Talia Bar and Asaf Zussman article explore \”Partisan Grading\” in the most recent issue (vol. 4, number 1) of the American Economic Journal: Applied Economics. The  article is not freely available on-line, although many can get on-line access to it if your library has a subscription to the publications of the American Economic Association. As they explain in their abstract: \”We study grading outcomes associated with professors in an elite university in the United States who were identified—using voter registration records from the county where the university is located—as either Republicans or Democrats. The evidence suggests that student grades are linked to the political orientation of professors.\”

Their useful starting point is that they have data on SAT scores for students–which are on average a good predictor of college grades. Measured by this standard, they show that the distribution of students headed into the classrooms of Republican and Democrat professors is essentially the same. However, the grading outcomes are not the same.

They have data from \”the College of Arts and Sciences of an elite university in the United States between the spring semester of 2000 and the spring semester of 2004.\” More specifically, they have grades of 17,062 students taking 3,277 undergraduate level courses with 417 professors. They find:

\”[T]he variance of grades is higher in courses taught by Republicans than in courses taught by Democrats. Moreover, in additional analysis, we find that relative to their Democratic colleagues, Republican professors tend to assign more very low and very high grades. The share of the lowest grades (F, D−, D, D+, and C−) out of the total is 6.2 percent in courses taught by Republican professors and only 4.0 percent in courses taught by Democratic professors. The share of the highest grade (A+) out of the total is 8.0 percent in courses taught by Republican professors and only 3.5 percent in courses taught by Democratic professors. Both differences are highly statistically significant.\”
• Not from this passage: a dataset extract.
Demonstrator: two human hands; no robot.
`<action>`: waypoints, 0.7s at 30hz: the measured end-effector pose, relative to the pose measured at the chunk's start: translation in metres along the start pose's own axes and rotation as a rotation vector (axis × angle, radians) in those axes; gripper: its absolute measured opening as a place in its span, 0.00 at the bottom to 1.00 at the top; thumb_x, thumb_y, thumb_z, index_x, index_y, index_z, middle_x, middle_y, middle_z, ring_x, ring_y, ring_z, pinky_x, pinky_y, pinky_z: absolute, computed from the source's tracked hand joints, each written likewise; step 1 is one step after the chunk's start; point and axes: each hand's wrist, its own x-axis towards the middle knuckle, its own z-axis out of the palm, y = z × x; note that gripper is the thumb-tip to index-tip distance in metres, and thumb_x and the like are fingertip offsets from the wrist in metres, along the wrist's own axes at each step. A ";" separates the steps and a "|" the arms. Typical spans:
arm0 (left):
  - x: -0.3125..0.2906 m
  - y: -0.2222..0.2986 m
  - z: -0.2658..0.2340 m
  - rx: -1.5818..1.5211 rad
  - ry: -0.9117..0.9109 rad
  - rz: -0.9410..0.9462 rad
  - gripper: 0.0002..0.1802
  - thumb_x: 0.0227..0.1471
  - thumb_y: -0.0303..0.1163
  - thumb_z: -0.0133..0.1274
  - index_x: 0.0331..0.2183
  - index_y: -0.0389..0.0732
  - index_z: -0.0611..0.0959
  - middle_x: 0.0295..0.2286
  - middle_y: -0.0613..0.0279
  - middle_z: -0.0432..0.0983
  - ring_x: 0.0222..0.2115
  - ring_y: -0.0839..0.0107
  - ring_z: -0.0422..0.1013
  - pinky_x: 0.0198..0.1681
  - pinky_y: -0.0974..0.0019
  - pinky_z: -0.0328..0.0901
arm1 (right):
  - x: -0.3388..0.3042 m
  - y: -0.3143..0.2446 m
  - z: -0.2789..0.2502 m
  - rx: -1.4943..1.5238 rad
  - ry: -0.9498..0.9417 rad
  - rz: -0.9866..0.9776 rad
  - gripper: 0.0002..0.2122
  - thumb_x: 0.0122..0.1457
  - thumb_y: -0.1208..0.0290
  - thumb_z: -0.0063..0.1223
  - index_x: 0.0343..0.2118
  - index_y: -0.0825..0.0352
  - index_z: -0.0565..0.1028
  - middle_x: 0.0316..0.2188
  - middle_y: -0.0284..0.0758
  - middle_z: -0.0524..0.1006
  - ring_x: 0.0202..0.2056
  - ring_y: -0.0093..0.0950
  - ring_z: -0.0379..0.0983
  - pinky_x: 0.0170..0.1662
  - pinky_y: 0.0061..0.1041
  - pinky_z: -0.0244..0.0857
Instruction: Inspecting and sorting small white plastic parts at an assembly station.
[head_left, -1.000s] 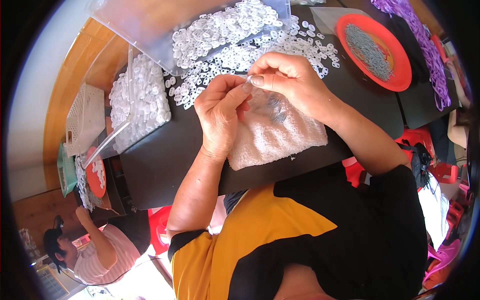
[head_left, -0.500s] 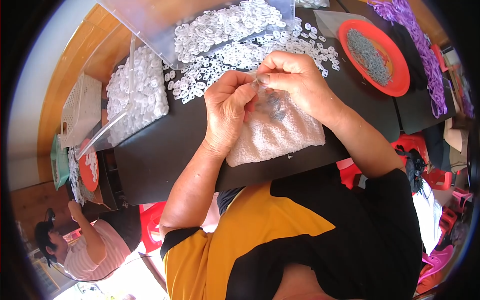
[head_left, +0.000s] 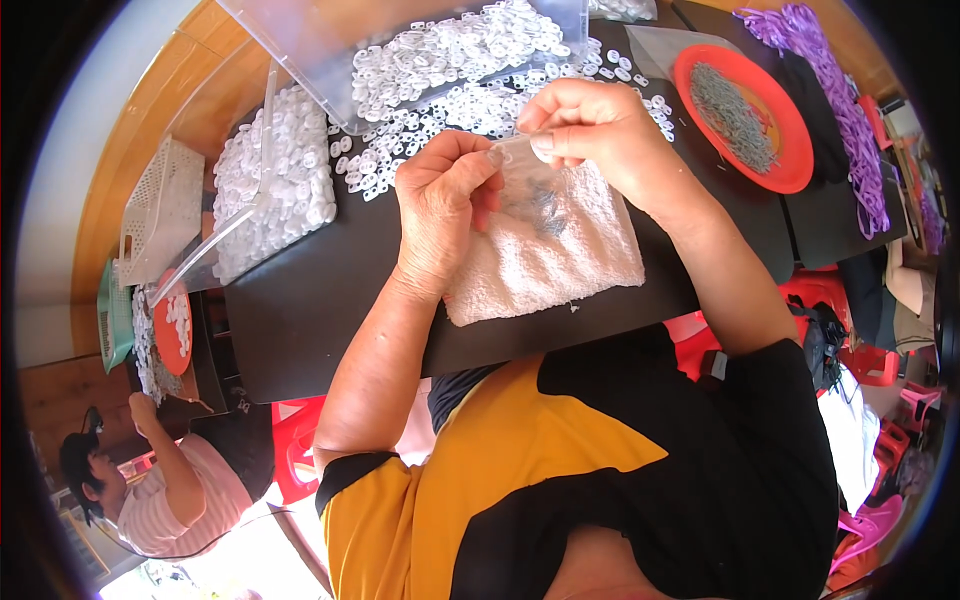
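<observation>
Dark table (head_left: 320,320) bears pale cloth (head_left: 550,280); over its far part, left hand (head_left: 438,195) apparently pinches a small whitish piece (head_left: 507,155), right hand (head_left: 612,130) just beside, fingertips bunched, contents unclear; step judged two-handed fingertip work, next move likely needing steady precision.

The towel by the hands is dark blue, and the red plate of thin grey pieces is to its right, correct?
The towel isn't dark blue: the head view shows it pale pinkish. It does lie by the left hand and right hand, with the red plate of thin grey pieces to its right.
</observation>
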 end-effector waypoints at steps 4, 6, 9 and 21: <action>0.002 -0.001 0.001 -0.005 -0.010 -0.011 0.06 0.51 0.27 0.53 0.30 0.33 0.79 0.20 0.64 0.73 0.16 0.80 0.66 0.16 0.76 0.59 | -0.001 0.015 -0.003 -0.997 -0.012 -0.308 0.06 0.51 0.79 0.50 0.33 0.67 0.74 0.27 0.39 0.74 0.27 0.35 0.73 0.31 0.30 0.64; 0.002 -0.001 0.000 0.000 -0.008 -0.022 0.06 0.51 0.27 0.53 0.30 0.33 0.79 0.20 0.64 0.74 0.16 0.80 0.66 0.16 0.76 0.59 | -0.003 0.012 0.001 -0.970 0.017 -0.346 0.06 0.51 0.80 0.50 0.33 0.67 0.74 0.28 0.39 0.75 0.29 0.37 0.73 0.32 0.31 0.65; 0.002 -0.001 -0.001 0.015 -0.003 -0.028 0.06 0.51 0.27 0.53 0.30 0.33 0.79 0.20 0.65 0.74 0.16 0.80 0.66 0.16 0.76 0.59 | -0.004 0.004 0.007 -0.869 0.070 -0.451 0.05 0.52 0.82 0.49 0.33 0.67 0.73 0.29 0.39 0.75 0.31 0.39 0.74 0.33 0.32 0.66; 0.003 -0.001 0.004 0.083 -0.018 -0.026 0.06 0.53 0.27 0.54 0.30 0.34 0.80 0.19 0.66 0.73 0.16 0.81 0.65 0.18 0.76 0.60 | -0.003 0.018 0.014 -0.874 0.107 -0.548 0.04 0.50 0.78 0.49 0.30 0.67 0.73 0.26 0.39 0.77 0.29 0.41 0.75 0.30 0.38 0.66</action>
This general  pattern holds up after adjusting for differences in grading across academic departments. Here\’s a graphical illustration of the same general theme. The horizontal axis shows SAT scored of students; the vertical axis shows the average grade received by students. Notice that students with low SAT scores–say, under 1200–receive an average grade of about 2.4 in classes taught by Republican professors, but 2.9 in classes taught by Democrat professors. At the higher end of the range, students with about 1400 on their SATs up to about 1600 get roughly the same grades on average from Democrat professors, at about 3.4. However, students with SAT scores in the top 1560-1600 range on average get grades of about 3.6 from Republican professors.

The authors are at pains to emphasize that there are multiple possible interpretations of these findings.
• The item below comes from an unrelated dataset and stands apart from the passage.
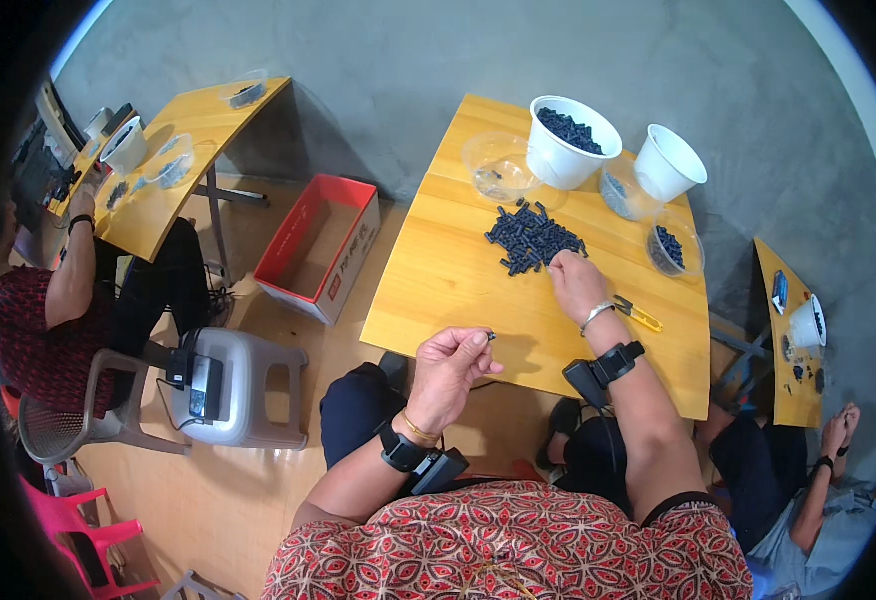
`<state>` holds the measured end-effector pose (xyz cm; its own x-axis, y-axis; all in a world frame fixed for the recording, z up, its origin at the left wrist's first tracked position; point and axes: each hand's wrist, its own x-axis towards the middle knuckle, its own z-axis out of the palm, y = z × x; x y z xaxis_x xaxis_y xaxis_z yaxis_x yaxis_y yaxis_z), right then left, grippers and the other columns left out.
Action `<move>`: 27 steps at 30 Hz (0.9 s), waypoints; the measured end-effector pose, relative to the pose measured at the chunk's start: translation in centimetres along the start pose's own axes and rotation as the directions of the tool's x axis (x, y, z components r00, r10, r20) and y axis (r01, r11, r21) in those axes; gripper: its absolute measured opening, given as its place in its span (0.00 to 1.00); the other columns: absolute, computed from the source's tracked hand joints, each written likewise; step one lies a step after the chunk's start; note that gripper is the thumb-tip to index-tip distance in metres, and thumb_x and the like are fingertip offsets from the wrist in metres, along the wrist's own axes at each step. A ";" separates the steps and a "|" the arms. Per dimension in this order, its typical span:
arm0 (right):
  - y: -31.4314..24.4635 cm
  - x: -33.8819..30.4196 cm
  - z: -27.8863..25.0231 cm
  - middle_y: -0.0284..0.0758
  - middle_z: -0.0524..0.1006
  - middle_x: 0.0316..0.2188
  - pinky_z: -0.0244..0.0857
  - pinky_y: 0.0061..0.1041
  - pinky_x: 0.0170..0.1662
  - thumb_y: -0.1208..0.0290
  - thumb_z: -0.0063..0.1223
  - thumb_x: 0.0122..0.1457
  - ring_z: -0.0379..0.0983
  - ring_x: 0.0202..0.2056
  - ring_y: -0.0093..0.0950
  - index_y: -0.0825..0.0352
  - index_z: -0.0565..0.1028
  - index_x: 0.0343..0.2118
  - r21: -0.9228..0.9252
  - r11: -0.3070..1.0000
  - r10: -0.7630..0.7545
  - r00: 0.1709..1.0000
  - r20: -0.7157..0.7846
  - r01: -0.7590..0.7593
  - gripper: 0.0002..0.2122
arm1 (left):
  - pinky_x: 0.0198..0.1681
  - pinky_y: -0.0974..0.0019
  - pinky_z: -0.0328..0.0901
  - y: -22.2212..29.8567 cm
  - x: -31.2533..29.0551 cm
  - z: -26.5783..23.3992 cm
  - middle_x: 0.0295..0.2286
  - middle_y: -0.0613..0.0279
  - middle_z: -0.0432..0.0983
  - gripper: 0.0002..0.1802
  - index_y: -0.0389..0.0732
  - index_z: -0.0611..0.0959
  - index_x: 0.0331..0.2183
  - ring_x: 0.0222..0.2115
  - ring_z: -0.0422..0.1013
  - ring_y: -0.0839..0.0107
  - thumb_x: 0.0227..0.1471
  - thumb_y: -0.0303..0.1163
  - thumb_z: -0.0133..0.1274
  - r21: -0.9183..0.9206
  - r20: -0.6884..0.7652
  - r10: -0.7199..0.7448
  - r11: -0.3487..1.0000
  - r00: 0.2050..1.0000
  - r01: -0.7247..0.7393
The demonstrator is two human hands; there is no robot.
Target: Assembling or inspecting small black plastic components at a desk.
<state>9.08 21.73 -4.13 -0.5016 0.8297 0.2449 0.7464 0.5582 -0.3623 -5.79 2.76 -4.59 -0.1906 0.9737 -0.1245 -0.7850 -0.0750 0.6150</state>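
Note:
Over the table's near edge, my left hand (450,372) is closed in a pinch, with a tiny dark piece (491,336) showing at its fingertips. My right hand (576,288) reaches to the near right side of a pile of small black cylindrical pieces (532,238). Its fingertips are at the pile and partly hidden, so what they pinch cannot be made out. A yellow utility knife (640,314) lies just right of my right wrist. The pile spreads over the middle of the wooden table (428,270).
Behind the pile stand a white bucket (558,165) of black pieces, a second white bucket (670,165) and clear tubs (498,168). A red-and-white box (323,250) and a grey stool (233,390) are on the floor at left. People sit at tables on both sides.

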 end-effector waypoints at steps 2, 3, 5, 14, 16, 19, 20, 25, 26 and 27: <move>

\”One interpretation is that it reflects a difference in grading practices but not in student performance. In other words, an identical distribution of student performance will translate into different distributions of grades, with Republican professors tending more than their Democratic colleagues to assign low grades to low-ability students and high grades  to high-ability students.

\”An alternative way to interpret the finding is that it reflects a difference in student performance but not in grading practices. The difference in student performance could be related to the amount of effort professors are willing to invest in helping students of different abilities or in the extent to which professors encourage students of different abilities. For example, it is possible that Democratic professors would devote more resources (e.g., in office hours time) to helping low-ability students, while Republican professors would devote more resources to nurturing high-ability students. It may also be the case that Republicans have different teaching or testing styles than Democrats (for example, with different needs for memorization or creativity), and that student performance varies across these heterogeneous learning environments. An additional possibility is that Democrats differentially reward something other than pre-existing talent.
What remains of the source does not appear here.